More than 100 legislators have been listed as perpetual absentees from meetings that were scheduled in Parliament between the month of July 2017 and May 2018, the second year of the tenth parliament. At least 37 of these missed meetings scheduled all year through, URN reports.
According to a report on the performance of parliamentary committees, there were 815 meetings split between Standing and Sectoral committees’ during the period under review. But a number of them were attended by a handful of members, a trend which slows legislative processes.
Legislators who never attended any of the committee meetings include National Youth MP Sarah Babirye Kityo, Jie County MP, Moses Bilbad Adome, Workers MP Dr Sam Lyomoki, Mukono Woman MP Peace Kusasira Mubiru, Kyamuswa County MP Caroline Birungi Nanyondo, Otuke County MP Julius Acon, Igara West MP Raphael Magyezi, Tororo North MP Annet Nyaketcho, Dakabela County MP Cosmas Elotu, Lutseshe County Godfrey Watenga Nabutanyi, Kabarole Woman MP Sylvia Rwabwogo and Kibanda North MP Taban Amin.
The others are, Kyadondo East MP Robert Kyagulanyi Ssentamu who missed the 39 meetings held by the Presidential Affairs Committee during the year, Apac Woman MP Betty Awor Engola, Omoro Woman MP Catherine Lamwaka, who missed all the 23 meetings of the Public Accounts Committee, Aruu County MP Samuel Odonga Otto, who missed all the 53 meetings of the Budget Committee, as well as Nakawa Division MP Michael Kabaziguruka and Kakumiro Woman MP, Robinah Nabbanja who skipped all the 16 meetings of the Rules Committee.
The rate of absenteeism was highest in the Committee on HIV/AIDS and Related Matters where at least eight members of the committee dodged all the ten meetings planned during the year.
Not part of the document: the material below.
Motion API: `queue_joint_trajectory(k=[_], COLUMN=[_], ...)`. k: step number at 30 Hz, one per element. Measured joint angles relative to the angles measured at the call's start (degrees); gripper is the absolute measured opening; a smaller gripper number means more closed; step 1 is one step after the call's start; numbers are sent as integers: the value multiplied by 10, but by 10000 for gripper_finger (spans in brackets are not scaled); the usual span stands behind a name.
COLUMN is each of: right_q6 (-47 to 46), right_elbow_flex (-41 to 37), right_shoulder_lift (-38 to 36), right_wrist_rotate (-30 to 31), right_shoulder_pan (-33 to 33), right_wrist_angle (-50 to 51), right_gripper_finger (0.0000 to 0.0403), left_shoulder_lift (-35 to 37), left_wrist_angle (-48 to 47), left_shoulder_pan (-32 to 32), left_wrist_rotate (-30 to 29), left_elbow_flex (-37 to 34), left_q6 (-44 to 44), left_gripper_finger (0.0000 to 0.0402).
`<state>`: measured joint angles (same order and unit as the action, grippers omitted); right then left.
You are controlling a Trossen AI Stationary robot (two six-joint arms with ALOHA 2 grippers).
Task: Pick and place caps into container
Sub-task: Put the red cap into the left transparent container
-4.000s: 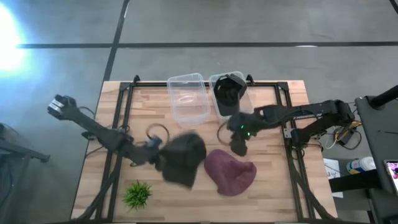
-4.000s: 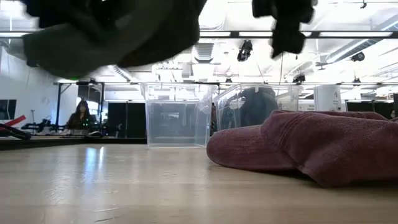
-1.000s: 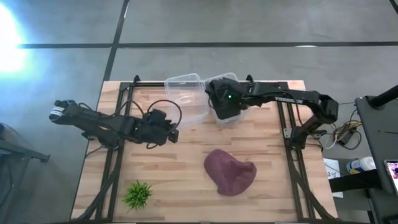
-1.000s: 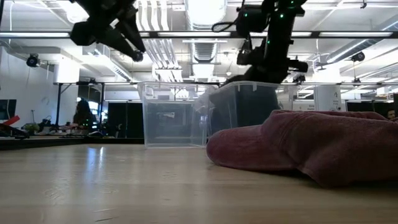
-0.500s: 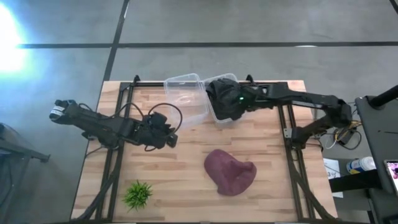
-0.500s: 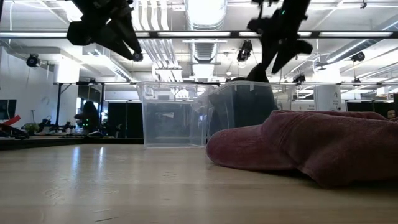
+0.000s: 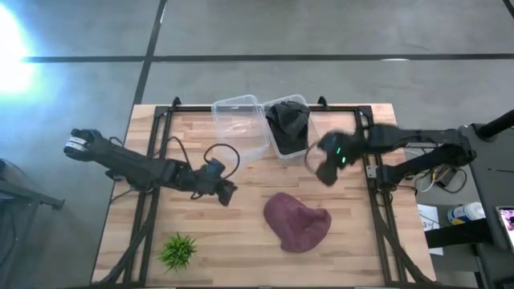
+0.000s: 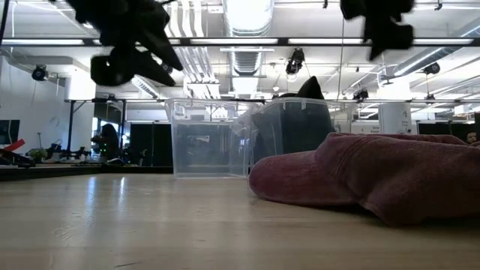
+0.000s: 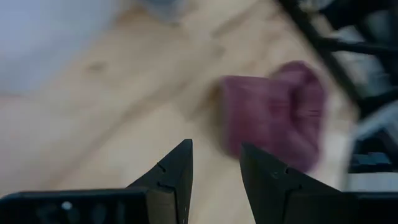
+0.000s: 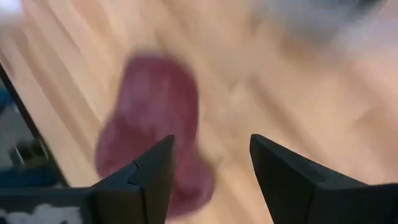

Other committees with a high absenteeism rate include Human Rights, Health, Public Accounts, Government Assurances and Rules, Discipline and Privileges
In his explanation, Workers MP Dr Sam Lyomoki told URN that he attended four of the 47 health committee meetings and none of those for the HIV/AIDS committee because he only attends meetings where he can make valuable contributions.
Ngora Woman MP Jacqueline Amongin who attended nine out of 39 meetings of the Presidential Affairs Committee attributed her poor attendance to her deployment to the South African based Pan African Parliament.
Meanwhile, some MPs attributed their poor attendance to their leadership roles in other committees. For instance, Kole Woman MP Judith Alyek who attended nine out of 47 health committee meetings, was the chairperson of the Committee on HIV/AIDS and Related Matters.
Kalaki County MP Kenneth Ongalo-Obote says that he missed 15 of the 36 meetings of the Legal Affairs Committee because he was chairing the Rules Committee. Similarly, West Budama South MP Jacob Oboth who attended only one of the 16 meetings for Rules Committee, was during the same time, the chairperson of the Legal and Parliamentary Affairs Committee. Oboth says that the committee performance report should be used as evidence that legislators need to be designated to sit on one committee in order to be effective.
Maracha East MP James Acidri, however, attributes absenteeism to “fraudulent allocation” of members to committees based on party loyalty and favouritism as opposed to interests and competence. Acidri attended only 10 of the 42 Finance committee meetings.
But the Government Chief Whip Ruth Nankabirwa downplays Acidri’s claims explaining that MP’s are expected to use the time to learn more from colleagues with expertise on the issues discussed in the various committees.
Early this month, The Speaker of Parliament Rebecca Kadaga noted Eastern Youth MP Ismail Mafabi’s perpetual absenteeism from the House in the second and third sessions of parliament, adding he had breached Rules of Procedure by not informing her about his absence from Parliament. He now risks losing his seat in Parliament.
Now, Nankabirwa says voters must use their rights to edge out the perpetual absentees if parliament fails to deal with them.
Each MP is supposed to belong to one standing and one sectoral committee. Sectoral committees are changed every year while standing committees are changed every 2 and a half years.